*Work order*
Please write out every line of the material, leaving out any picture.
--------------------
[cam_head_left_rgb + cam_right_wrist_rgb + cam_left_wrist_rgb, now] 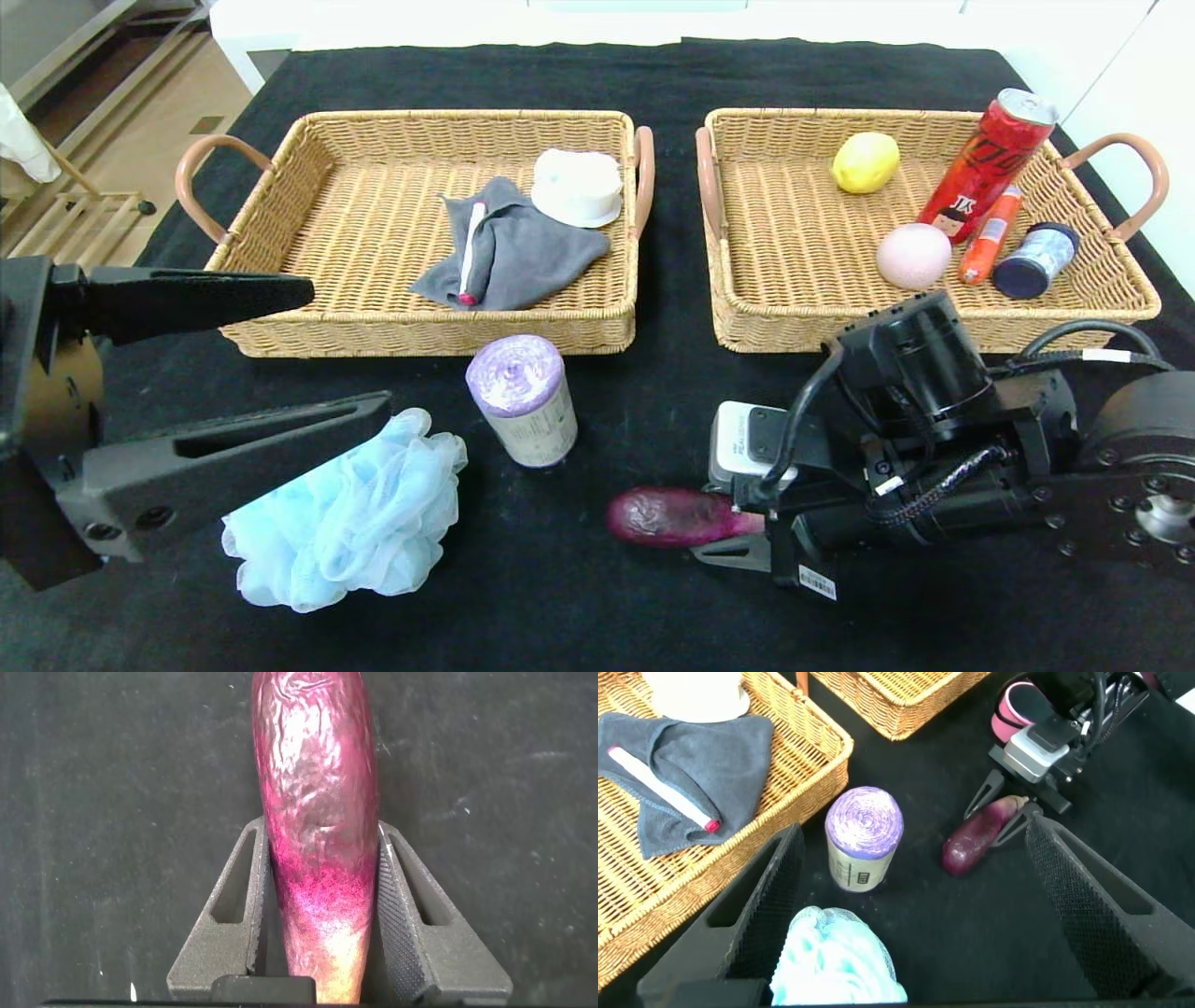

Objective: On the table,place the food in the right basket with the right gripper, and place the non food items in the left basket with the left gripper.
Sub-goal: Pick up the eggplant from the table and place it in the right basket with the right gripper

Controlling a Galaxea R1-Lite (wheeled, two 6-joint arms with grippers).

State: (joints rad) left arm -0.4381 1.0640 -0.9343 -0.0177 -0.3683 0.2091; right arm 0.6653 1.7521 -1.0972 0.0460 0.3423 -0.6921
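Observation:
My right gripper [724,532] is shut on the pale end of the purple eggplant [667,515], which lies on the black cloth table [597,597] at front centre-right; the right wrist view shows a finger on each side [320,829]. My left gripper [347,350] is open, above the light-blue bath pouf [345,523] at front left. The lilac bag roll [525,397] stands upright between them. The red soda can [990,159] and pink peach ball [913,255] lie in the right basket [747,317]. The pink saucepan [1013,714] shows behind my right arm in the left wrist view only.
The left basket [420,336] holds a grey cloth [523,252], a white stick with a red tip and a white round lid. The right basket also holds a yellow lemon [865,161], an orange tube and a dark jar. Both baskets stand side by side at the back.

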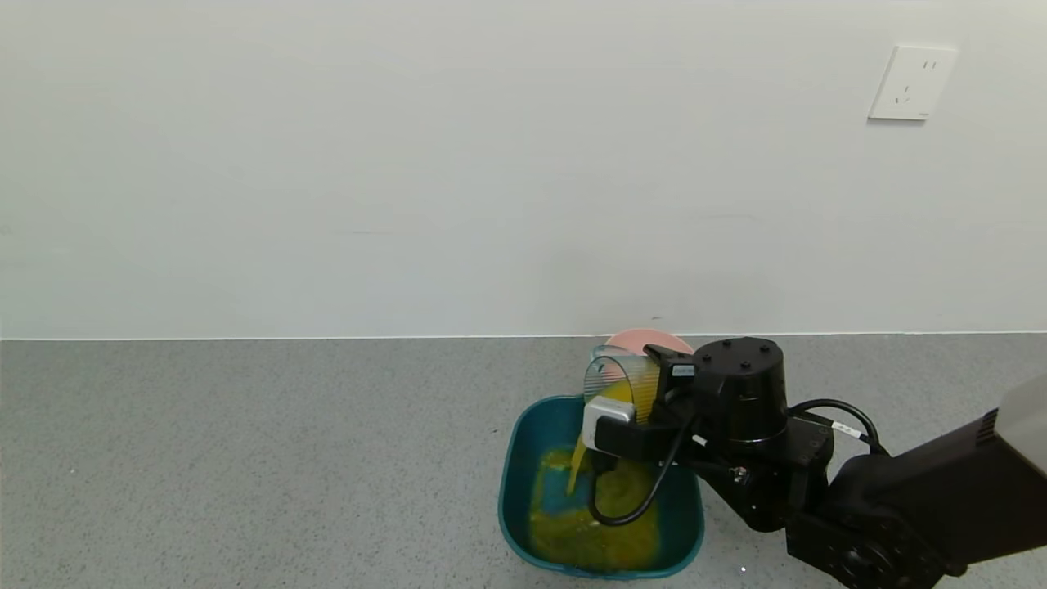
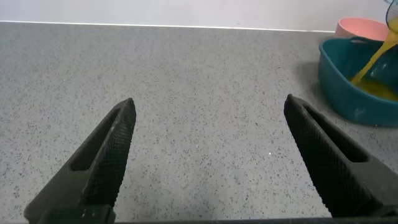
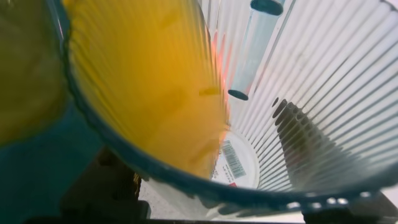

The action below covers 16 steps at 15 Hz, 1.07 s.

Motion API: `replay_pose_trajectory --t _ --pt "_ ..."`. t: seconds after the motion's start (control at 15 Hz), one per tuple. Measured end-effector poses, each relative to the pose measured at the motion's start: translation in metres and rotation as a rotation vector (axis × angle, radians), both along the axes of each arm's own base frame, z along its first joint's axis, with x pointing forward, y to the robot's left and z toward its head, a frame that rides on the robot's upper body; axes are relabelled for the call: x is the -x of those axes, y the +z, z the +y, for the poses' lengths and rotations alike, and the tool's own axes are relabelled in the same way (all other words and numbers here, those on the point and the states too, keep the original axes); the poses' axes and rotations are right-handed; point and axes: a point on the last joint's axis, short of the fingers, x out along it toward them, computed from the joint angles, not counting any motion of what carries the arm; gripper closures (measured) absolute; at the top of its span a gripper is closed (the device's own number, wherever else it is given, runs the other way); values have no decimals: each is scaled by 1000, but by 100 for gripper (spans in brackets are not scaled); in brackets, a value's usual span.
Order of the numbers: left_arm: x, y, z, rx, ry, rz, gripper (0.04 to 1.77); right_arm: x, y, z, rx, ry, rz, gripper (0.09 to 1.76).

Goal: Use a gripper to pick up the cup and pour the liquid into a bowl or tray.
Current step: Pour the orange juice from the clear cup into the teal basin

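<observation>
My right gripper (image 1: pixel 634 384) is shut on the ribbed pale blue-green cup (image 1: pixel 622 378) and holds it tipped on its side above the far edge of the dark teal basin (image 1: pixel 513 458). Yellow-orange liquid (image 1: pixel 577 462) streams from the cup's rim into the basin, where a yellow pool (image 1: pixel 589 523) covers much of the floor. The right wrist view looks into the cup (image 3: pixel 323 81); liquid (image 3: pixel 155 93) lies along its lower wall and a dark finger (image 3: pixel 305 140) shows through the ribs. My left gripper (image 2: pixel 208 109) is open and empty over bare counter, well left of the basin (image 2: pixel 348 87).
A round pink bowl (image 1: pixel 648 338) stands just behind the cup near the wall; it also shows in the left wrist view (image 2: pixel 360 28). Grey speckled counter (image 1: pixel 245 458) stretches to the left. A white wall with a socket (image 1: pixel 912 82) bounds the back.
</observation>
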Motion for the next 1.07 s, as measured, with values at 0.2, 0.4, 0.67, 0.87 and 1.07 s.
replay_pose_trajectory --t 0.2,0.4,0.67,0.87,1.07 --pt "0 0 0 0 0 0 9 1 -1 0 26 10 -4 49" --pt "0 0 0 0 0 0 9 1 -1 0 55 20 -12 49" --pt "0 0 0 0 0 0 9 0 -1 -1 101 27 -23 49" --pt "0 0 0 0 0 0 9 -4 1 -3 139 32 -41 49" --pt "0 0 0 0 0 0 9 -5 2 -2 177 42 -56 49"
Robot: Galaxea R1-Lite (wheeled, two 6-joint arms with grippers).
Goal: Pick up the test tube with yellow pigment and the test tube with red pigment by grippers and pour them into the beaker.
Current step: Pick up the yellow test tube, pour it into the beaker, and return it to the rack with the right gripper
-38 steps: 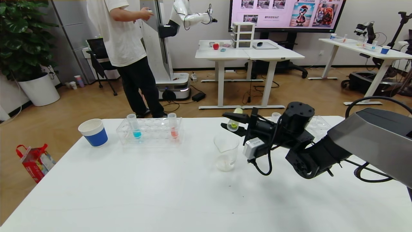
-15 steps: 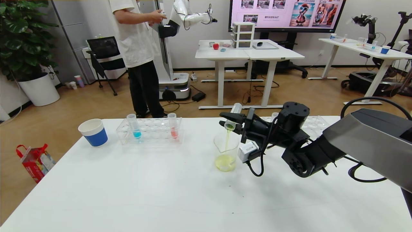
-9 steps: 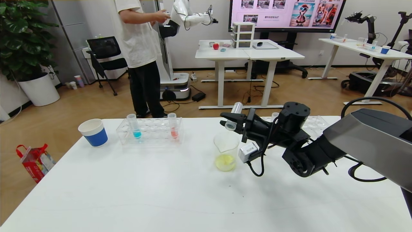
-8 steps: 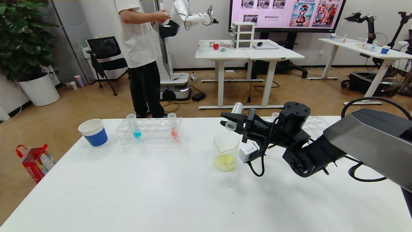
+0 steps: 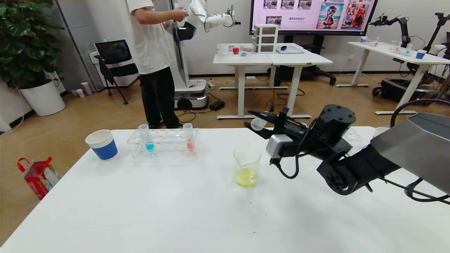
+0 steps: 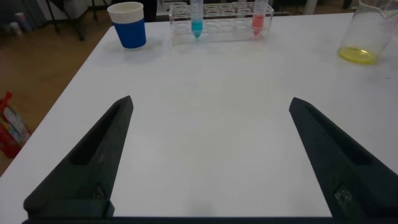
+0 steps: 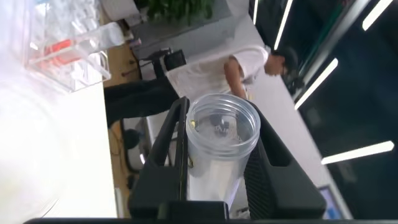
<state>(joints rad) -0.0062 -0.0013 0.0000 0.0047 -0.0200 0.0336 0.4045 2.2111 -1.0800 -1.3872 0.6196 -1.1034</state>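
Note:
My right gripper (image 5: 255, 122) is shut on the test tube with yellow pigment (image 5: 258, 123), which lies almost level above and to the right of the beaker (image 5: 247, 165). In the right wrist view the tube (image 7: 221, 155) looks drained, with only yellow drops at its mouth, between the gripper (image 7: 219, 115) fingers. The beaker holds a shallow layer of yellow liquid. The test tube with red pigment (image 5: 189, 139) stands upright in the clear rack (image 5: 165, 144). My left gripper (image 6: 211, 101) hangs open over bare table, facing the red tube (image 6: 260, 17) and the beaker (image 6: 364, 34).
A tube of cyan liquid (image 5: 147, 138) stands in the same rack. A blue-and-white paper cup (image 5: 102, 144) sits left of the rack. A second clear rack (image 5: 351, 134) lies behind my right arm. A person (image 5: 154, 63) stands beyond the table's far edge.
The yellow stream into the beaker has stopped. My right gripper has risen and swung right, away from the beaker's rim, turning the emptied tube toward level.

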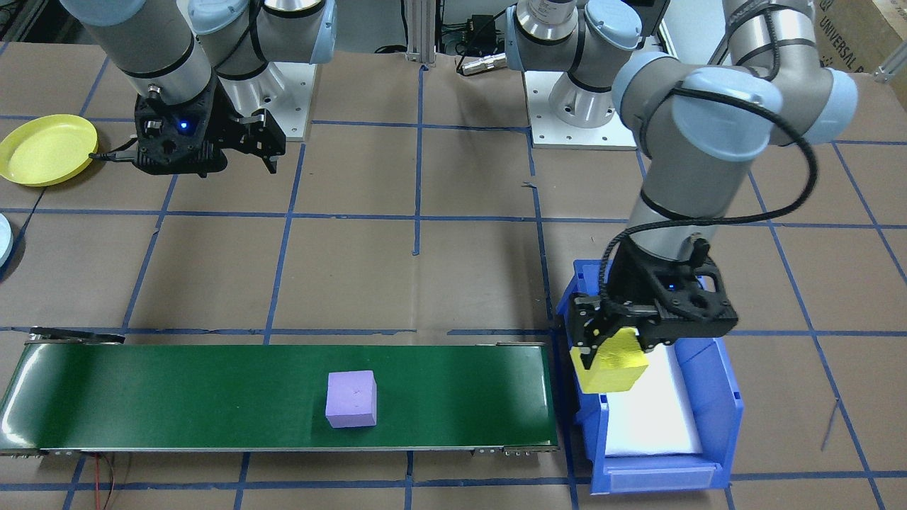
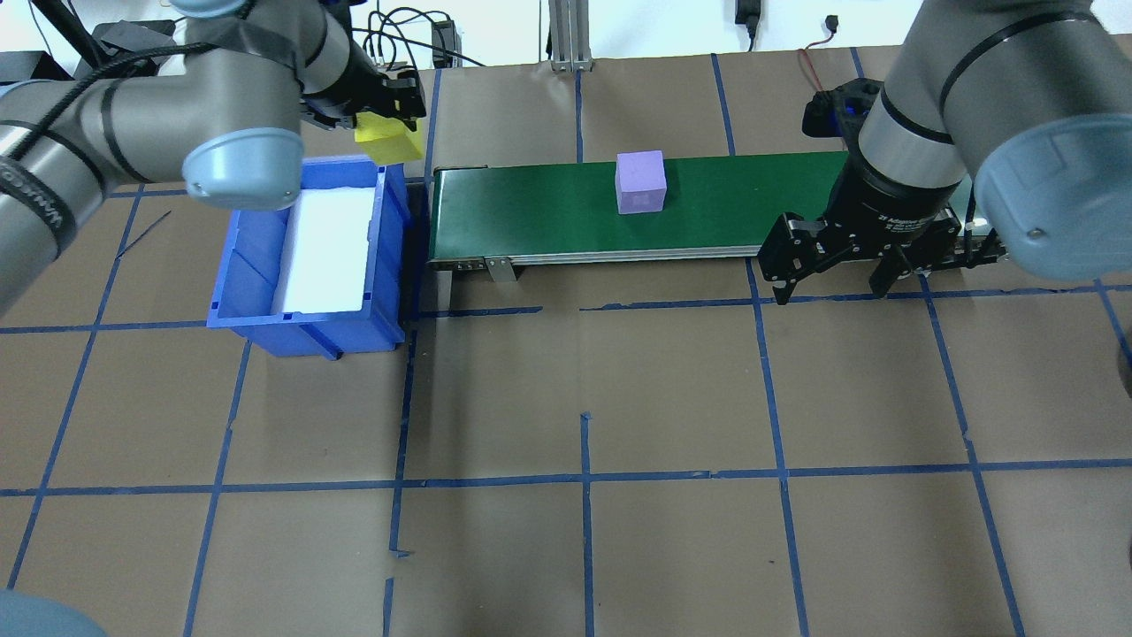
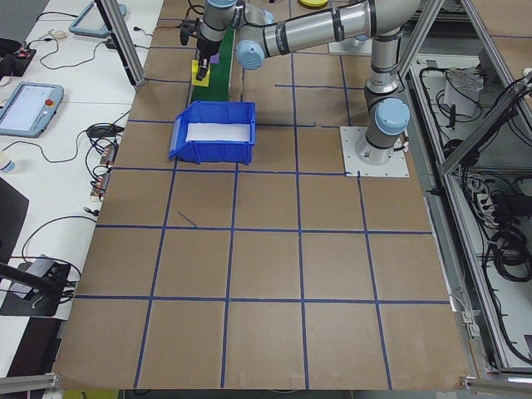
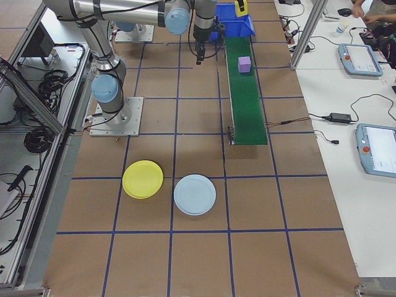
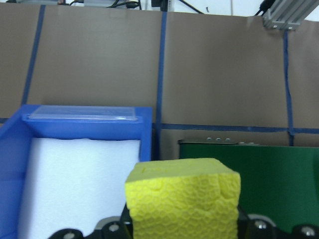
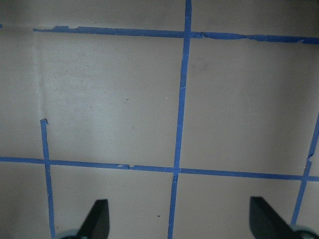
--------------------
*Response box*
[cam_head_left_rgb + cam_right_wrist_rgb + cam_left_wrist_rgb, now] 

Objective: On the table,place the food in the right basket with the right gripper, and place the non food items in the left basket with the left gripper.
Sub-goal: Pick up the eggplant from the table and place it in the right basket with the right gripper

Controlling a Galaxea R1-Lite (wheeled, two 6-joint arms with grippers).

State: (joints rad) left arm -0.4381 1.0640 -0.9343 -0.0177 -0.3683 0.2091; right arm 0.6653 1.7521 -1.0972 0.0460 0.3423 -0.6921
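Observation:
My right gripper [724,532] is shut on the pale end of the purple eggplant [667,515], which lies on the black cloth table [597,597] at front centre-right; the right wrist view shows a finger on each side [320,829]. My left gripper [347,350] is open, above the light-blue bath pouf [345,523] at front left. The lilac bag roll [525,397] stands upright between them. The red soda can [990,159] and pink peach ball [913,255] lie in the right basket [747,317]. The pink saucepan [1013,714] shows behind my right arm in the left wrist view only.
The left basket [420,336] holds a grey cloth [523,252], a white stick with a red tip and a white round lid. The right basket also holds a yellow lemon [865,161], an orange tube and a dark jar. Both baskets stand side by side at the back.
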

The action below covers 16 steps at 15 Hz, 1.07 s.

Motion API: `replay_pose_trajectory --t _ --pt "_ ..."`. t: seconds after the motion's start (control at 15 Hz), one per tuple. Measured end-effector poses, each relative to the pose measured at the motion's start: translation in metres and rotation as a rotation vector (axis × angle, radians), both along the axes of each arm's own base frame, z along its first joint's axis, with x pointing forward, y to the robot's left and z toward its head, a frame that rides on the robot's upper body; axes are relabelled for the call: x is the -x of those axes, y the +z, z the +y, for the poses' lengths and rotations alike, and the tool's own axes are relabelled in the same way (all other words and numbers here, those on the point and the states too, keep the original axes); the poses' axes and rotations are right-handed; point and axes: a point on the last joint's axis, short of the fingers, x out along it toward them, computed from the joint angles, not counting any motion of what carries the arm; gripper closures (measured) absolute; at the top of its span a gripper is closed (the device's own number, wherever else it is given, runs the other way); values have no decimals: each is scaled by 1000, but by 100 for gripper (spans in brackets are not scaled); in brackets, a value's usual span.
Order of the numbers: left_arm: x, y, z, rx, ry, rz, gripper (0.04 to 1.77); right_arm: x, y, z, rx, ry, rz, gripper (0.09 to 1.76).

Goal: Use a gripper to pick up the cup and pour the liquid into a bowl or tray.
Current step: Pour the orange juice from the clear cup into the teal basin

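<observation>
My right gripper (image 1: pixel 634 384) is shut on the ribbed pale blue-green cup (image 1: pixel 622 378) and holds it tipped on its side above the far edge of the dark teal basin (image 1: pixel 513 458). Yellow-orange liquid (image 1: pixel 577 462) streams from the cup's rim into the basin, where a yellow pool (image 1: pixel 589 523) covers much of the floor. The right wrist view looks into the cup (image 3: pixel 323 81); liquid (image 3: pixel 155 93) lies along its lower wall and a dark finger (image 3: pixel 305 140) shows through the ribs. My left gripper (image 2: pixel 208 109) is open and empty over bare counter, well left of the basin (image 2: pixel 348 87).
A round pink bowl (image 1: pixel 648 338) stands just behind the cup near the wall; it also shows in the left wrist view (image 2: pixel 360 28). Grey speckled counter (image 1: pixel 245 458) stretches to the left. A white wall with a socket (image 1: pixel 912 82) bounds the back.
</observation>
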Motion for the next 1.07 s, as measured, with values at 0.2, 0.4, 0.67, 0.87 and 1.07 s.
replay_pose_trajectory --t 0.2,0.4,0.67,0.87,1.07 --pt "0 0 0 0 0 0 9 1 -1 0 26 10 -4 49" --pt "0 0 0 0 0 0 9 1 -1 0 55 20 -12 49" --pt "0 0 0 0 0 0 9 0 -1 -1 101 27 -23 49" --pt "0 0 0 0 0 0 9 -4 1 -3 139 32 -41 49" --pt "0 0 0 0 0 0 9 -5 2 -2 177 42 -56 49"
Robot: Galaxea R1-Lite (wheeled, two 6-joint arms with grippers).
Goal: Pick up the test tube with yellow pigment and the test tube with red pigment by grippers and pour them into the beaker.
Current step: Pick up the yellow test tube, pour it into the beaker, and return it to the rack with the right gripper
-38 steps: 
-15 steps: 
-9 steps: 
-8 steps: 
+0 steps: 
+0 steps: 
+0 steps: 
<state>(joints rad) -0.0062 -0.0013 0.0000 0.0047 -0.0200 0.0336 0.4045 2.2111 -1.0800 -1.3872 0.6196 -1.1034</state>
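Note:
My right gripper (image 5: 255, 122) is shut on the test tube with yellow pigment (image 5: 258, 123), which lies almost level above and to the right of the beaker (image 5: 247, 165). In the right wrist view the tube (image 7: 221, 155) looks drained, with only yellow drops at its mouth, between the gripper (image 7: 219, 115) fingers. The beaker holds a shallow layer of yellow liquid. The test tube with red pigment (image 5: 189, 139) stands upright in the clear rack (image 5: 165, 144). My left gripper (image 6: 211, 101) hangs open over bare table, facing the red tube (image 6: 260, 17) and the beaker (image 6: 364, 34).
A tube of cyan liquid (image 5: 147, 138) stands in the same rack. A blue-and-white paper cup (image 5: 102, 144) sits left of the rack. A second clear rack (image 5: 351, 134) lies behind my right arm. A person (image 5: 154, 63) stands beyond the table's far edge.
The yellow stream into the beaker has stopped. My right gripper has risen and swung right, away from the beaker's rim, turning the emptied tube toward level.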

The work on this exercise is complete.